Captain George Talbot Plum


George Talbot Plum was born in Bristol in early 1878, son of cutlery manufacturer George T. Plum and his wife, County Down-born Sarah Jane Plum.

He worked in his father's business at Redland, Bristol, as a cutler. By 1911 it included a sports outfitting department, which Plum managed.

On 29 April 1915 Plum was commissioned as a 2nd lieutenant in the 4th (City of Bristol) Battalion, The Gloucestershire Regiment, part of the South Midland Division.

On 8 March the following year he transferred to the South Midland Division's Cyclist Companies. He was promoted to the rank of lieutenant on 1 July 1917. For significant periods in 1916 and 1917 he acted in the rank of captain.

Plum was transferred to the Army Cyclist Corps on 8 November 1917. From that date until 20 July 1918 he commanded a company of cyclist, with the rank of acting captain.

On 29 August 1918 he embarked for France, where he joined the North Irish Horse Cyclist Regiment, taking command of D Squadron as acting captain. He remained in this role until 15 October, when Captain J.C.G. Kirkpatrick took over.

During the time Plum was in command of D Squadron, the North Irish Horse Cyclists had played an important role as advance guard and scouts for the divisions of V Corps during the Advance to Victory offensive. Plum won plaudits for the work done by his squadron:

I wish to place on record my appreciation of the good work done by the detachment of the North Irish Horse (Corps Cyclists) under Captain Plum, attached to this Brigade during the recent operations especially on the 4th September 1918.

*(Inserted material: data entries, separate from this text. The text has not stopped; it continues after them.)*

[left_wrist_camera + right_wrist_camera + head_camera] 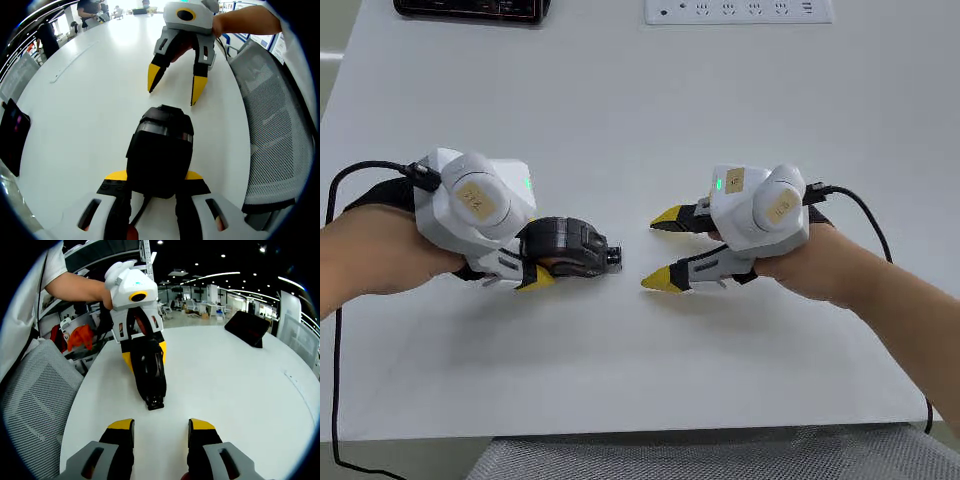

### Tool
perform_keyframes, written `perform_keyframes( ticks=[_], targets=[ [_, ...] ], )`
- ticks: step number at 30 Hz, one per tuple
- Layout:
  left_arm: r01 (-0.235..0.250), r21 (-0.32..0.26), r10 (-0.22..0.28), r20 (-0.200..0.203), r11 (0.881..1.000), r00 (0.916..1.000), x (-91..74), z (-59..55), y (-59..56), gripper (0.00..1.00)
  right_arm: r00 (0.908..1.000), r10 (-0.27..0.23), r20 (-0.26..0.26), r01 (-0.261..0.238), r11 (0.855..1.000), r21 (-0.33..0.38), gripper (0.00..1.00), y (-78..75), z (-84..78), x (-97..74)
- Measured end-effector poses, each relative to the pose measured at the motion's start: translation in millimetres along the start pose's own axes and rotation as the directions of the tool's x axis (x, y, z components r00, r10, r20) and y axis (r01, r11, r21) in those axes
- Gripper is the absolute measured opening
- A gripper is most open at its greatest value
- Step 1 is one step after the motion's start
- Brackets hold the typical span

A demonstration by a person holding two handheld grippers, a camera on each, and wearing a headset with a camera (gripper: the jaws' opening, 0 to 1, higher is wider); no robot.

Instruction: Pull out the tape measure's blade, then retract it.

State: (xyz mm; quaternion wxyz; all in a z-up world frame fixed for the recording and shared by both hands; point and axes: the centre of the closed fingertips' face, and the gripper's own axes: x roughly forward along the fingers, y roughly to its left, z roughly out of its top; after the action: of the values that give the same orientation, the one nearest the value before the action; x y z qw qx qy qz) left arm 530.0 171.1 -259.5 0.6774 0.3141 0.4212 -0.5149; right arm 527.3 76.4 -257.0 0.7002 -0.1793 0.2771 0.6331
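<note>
Tape measure (pixel 568 246) sat on the white surface (pixel 620 120), left of centre, toward the near edge. The left claw (pixel 155 176) was clamped on it, jaws closed against the case sides from behind, yellow tips about mid-body. The small blade tab (pixel 155 403) stuck out of the case's right end, pointing at the right claw (pixel 652 255). By the look of it the blade was not out yet.

Right claw: jaws well apart, holding nothing, touching nothing. Its tips aimed left at the tab, near it but with a clear gap.

Handling, as a guess: the case looked hard and chunky, rigid with some weight, and not crushable. Its dark shell looked rubbery, so the grip on it should be good. The blade was likely thin springy steel on a spring, so it would snap back if let go.

Best hold: pinch the tab flat between the right tips and pull straight right, with the left claw pinning the case. The tab was small and easy to miss or slip off. For the retract, ease it back rather than drop it.
</note>
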Motion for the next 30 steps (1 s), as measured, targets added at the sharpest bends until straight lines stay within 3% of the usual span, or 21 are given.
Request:
perform_keyframes(
  ticks=[30],
  targets=[
    [0.002,0.001,-0.002,-0.007,1.000,1.0000,-0.1,-1.1,0.9,0.29,0.9985,0.044,0.032,-0.042,0.997,-0.063,0.16,3.5,13.7,32.3]
  ],
)
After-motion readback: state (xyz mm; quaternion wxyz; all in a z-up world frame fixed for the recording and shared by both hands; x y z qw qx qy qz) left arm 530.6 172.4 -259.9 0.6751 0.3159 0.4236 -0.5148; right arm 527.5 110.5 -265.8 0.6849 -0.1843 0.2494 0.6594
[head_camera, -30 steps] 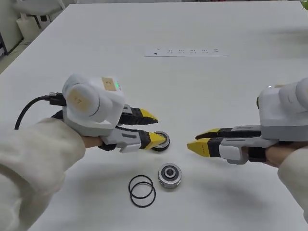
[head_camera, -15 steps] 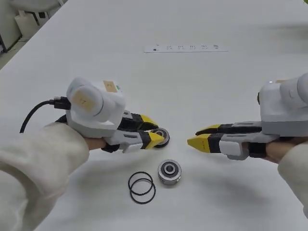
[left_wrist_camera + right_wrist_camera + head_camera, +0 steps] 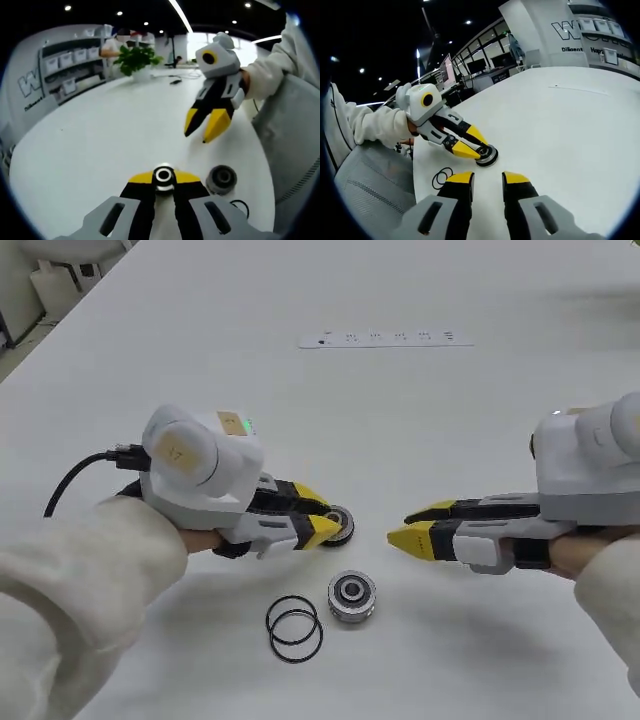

The patrolling done by the Cyclists and the information which they obtained has proved invaluable and largely contributed to the success of the operations.

(Signed) G Gwyn Thomas, Brigadier General
Commanding 50th Infantry Brigade
[6 September]


1. The Squadron of Cyclists (NIH) attached to this Division proved invaluable.
They were employed on the following tasks:-

1. Patrolling
2. Communication
3. Liaison

2. (a) During the advance from Rocquigny to the Canal-du-Nord, sections patrolled ahead of the Infantry and sent back most useful reports as to the position of the enemy. One patrol on arrival at Etricourt dismounted and came into action against an enemy Machine Gun Nest on the East bank of the Canal-du-Nord and compelled it to withdraw.
(b) When all the forward telephone wires were cut and the Power Buzzer out of action, the cyclists riding down the Fins-Gouzeaucourt road maintained communication from the forward Battalions to the Dessart Wood Report Centre.
(c) During the check along the Canal-du-Nord they were used to maintain Liaison with troops on Right and Left, and were most useful.
3. The Cyclists were of the greatest use, their keenness was most marked, and they carried out the tasks allotted to them in a most competent manner.

(Signed) G M Bird, Colonel for
Major General
Commanding 17th Division
[25 September]


After the war Plum was placed on the Territorial Army Officer Reserve General List, and was promoted to captain. He relinquished his commission on 23 May 1928, having reached the age limit for officers.